## Task to complete:
Below are the entries; determine how many of their lines contain the string "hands" and give that figure alone.

## Task inputs:
*** Block opens ***

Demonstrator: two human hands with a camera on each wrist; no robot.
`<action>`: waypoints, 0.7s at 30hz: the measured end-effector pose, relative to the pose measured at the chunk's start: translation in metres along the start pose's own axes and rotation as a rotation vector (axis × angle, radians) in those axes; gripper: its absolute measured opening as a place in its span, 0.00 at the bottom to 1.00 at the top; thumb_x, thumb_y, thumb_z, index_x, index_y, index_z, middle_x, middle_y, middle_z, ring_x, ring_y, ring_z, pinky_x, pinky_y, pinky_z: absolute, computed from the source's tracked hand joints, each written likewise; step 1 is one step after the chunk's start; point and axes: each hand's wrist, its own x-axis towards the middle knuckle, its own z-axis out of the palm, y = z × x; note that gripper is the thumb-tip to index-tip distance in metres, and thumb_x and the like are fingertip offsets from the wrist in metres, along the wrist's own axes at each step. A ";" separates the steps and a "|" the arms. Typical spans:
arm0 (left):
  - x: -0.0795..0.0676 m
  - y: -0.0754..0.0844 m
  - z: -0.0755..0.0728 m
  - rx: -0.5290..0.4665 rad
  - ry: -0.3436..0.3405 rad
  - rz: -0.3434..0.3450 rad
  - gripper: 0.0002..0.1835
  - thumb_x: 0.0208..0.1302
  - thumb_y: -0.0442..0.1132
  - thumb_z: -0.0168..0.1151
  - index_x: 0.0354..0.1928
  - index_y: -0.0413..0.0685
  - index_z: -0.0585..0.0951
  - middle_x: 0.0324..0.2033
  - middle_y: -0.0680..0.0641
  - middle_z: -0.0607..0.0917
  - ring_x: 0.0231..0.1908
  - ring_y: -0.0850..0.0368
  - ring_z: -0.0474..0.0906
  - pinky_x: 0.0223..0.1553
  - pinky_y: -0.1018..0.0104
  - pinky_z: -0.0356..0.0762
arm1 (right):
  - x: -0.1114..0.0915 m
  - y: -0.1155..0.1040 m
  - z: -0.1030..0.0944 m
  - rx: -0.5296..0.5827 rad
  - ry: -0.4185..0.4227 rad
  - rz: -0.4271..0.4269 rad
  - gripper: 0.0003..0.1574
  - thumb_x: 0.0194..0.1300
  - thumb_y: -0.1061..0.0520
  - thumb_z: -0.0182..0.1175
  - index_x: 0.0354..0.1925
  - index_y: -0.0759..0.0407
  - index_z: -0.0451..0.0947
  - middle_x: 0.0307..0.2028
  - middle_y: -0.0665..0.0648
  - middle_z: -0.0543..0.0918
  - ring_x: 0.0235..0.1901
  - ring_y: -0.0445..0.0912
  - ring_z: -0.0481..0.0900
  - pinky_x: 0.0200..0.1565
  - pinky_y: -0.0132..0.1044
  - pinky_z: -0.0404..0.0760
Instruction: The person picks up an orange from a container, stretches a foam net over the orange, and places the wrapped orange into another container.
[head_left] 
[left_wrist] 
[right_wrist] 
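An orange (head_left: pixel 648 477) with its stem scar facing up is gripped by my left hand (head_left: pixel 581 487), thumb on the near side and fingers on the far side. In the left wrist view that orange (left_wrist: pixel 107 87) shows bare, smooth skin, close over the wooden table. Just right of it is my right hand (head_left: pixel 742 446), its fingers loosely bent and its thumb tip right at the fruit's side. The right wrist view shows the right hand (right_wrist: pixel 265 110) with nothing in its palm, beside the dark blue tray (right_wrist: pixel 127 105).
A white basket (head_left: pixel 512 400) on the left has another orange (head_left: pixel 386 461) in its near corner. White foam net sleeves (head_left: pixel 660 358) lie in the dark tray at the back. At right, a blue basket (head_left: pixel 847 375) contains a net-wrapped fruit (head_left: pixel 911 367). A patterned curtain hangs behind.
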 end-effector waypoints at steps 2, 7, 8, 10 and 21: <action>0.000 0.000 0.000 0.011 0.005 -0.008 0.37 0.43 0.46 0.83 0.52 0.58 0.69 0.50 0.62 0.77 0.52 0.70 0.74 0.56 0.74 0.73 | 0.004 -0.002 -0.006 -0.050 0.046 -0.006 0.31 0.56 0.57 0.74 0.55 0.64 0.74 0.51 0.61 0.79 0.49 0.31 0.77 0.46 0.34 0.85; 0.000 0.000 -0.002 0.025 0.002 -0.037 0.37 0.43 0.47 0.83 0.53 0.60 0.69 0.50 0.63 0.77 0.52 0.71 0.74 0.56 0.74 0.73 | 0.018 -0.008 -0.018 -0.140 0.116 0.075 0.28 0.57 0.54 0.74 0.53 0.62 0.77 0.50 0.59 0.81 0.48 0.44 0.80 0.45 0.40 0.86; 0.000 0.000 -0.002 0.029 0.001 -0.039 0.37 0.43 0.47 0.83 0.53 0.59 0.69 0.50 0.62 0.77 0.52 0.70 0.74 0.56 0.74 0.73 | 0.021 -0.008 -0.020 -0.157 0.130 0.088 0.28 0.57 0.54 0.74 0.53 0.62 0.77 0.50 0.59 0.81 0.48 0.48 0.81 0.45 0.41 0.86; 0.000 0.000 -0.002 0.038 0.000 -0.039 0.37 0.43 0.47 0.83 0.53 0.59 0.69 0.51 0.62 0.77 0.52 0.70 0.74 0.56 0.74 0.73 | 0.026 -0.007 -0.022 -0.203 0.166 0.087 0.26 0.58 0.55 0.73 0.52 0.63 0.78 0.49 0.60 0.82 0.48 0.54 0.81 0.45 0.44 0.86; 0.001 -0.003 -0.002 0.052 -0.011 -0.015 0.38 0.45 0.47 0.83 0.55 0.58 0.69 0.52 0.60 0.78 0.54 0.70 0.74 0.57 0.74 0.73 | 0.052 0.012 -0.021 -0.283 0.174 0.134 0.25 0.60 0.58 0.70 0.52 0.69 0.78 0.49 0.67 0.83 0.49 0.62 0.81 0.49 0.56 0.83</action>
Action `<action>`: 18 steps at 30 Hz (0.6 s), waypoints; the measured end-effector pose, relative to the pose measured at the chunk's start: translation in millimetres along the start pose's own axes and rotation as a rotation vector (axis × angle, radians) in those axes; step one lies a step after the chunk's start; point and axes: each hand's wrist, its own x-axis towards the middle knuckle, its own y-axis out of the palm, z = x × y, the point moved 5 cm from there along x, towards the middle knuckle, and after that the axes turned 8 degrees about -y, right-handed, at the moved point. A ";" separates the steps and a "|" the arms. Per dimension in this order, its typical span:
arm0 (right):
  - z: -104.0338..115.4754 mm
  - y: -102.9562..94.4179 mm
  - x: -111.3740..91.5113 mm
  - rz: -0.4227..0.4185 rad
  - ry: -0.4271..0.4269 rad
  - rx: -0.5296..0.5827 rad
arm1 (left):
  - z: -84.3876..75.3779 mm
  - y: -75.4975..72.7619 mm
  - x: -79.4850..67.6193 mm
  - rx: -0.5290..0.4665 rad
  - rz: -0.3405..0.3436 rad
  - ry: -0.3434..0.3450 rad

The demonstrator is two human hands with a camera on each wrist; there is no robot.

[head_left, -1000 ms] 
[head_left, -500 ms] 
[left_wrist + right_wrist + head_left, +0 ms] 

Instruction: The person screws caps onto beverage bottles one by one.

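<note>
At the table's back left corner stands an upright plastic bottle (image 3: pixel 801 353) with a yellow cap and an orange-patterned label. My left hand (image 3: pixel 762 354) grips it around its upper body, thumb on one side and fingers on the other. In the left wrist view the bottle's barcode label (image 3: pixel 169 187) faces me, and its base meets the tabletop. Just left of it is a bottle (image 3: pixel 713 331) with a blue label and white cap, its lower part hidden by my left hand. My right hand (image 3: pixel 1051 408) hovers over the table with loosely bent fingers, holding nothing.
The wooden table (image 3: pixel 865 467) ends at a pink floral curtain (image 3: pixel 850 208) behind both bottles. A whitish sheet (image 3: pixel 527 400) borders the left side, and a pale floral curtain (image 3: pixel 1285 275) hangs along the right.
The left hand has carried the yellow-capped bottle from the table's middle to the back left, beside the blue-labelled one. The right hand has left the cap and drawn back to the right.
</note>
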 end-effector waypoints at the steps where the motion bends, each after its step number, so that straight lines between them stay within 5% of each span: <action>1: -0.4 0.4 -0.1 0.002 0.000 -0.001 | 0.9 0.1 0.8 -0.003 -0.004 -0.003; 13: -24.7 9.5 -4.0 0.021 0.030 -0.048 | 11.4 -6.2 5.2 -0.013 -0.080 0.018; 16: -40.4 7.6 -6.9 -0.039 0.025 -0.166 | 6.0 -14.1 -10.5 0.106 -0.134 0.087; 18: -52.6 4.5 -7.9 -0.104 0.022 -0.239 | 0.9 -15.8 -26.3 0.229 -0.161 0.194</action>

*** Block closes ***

## Response to the exercise:
2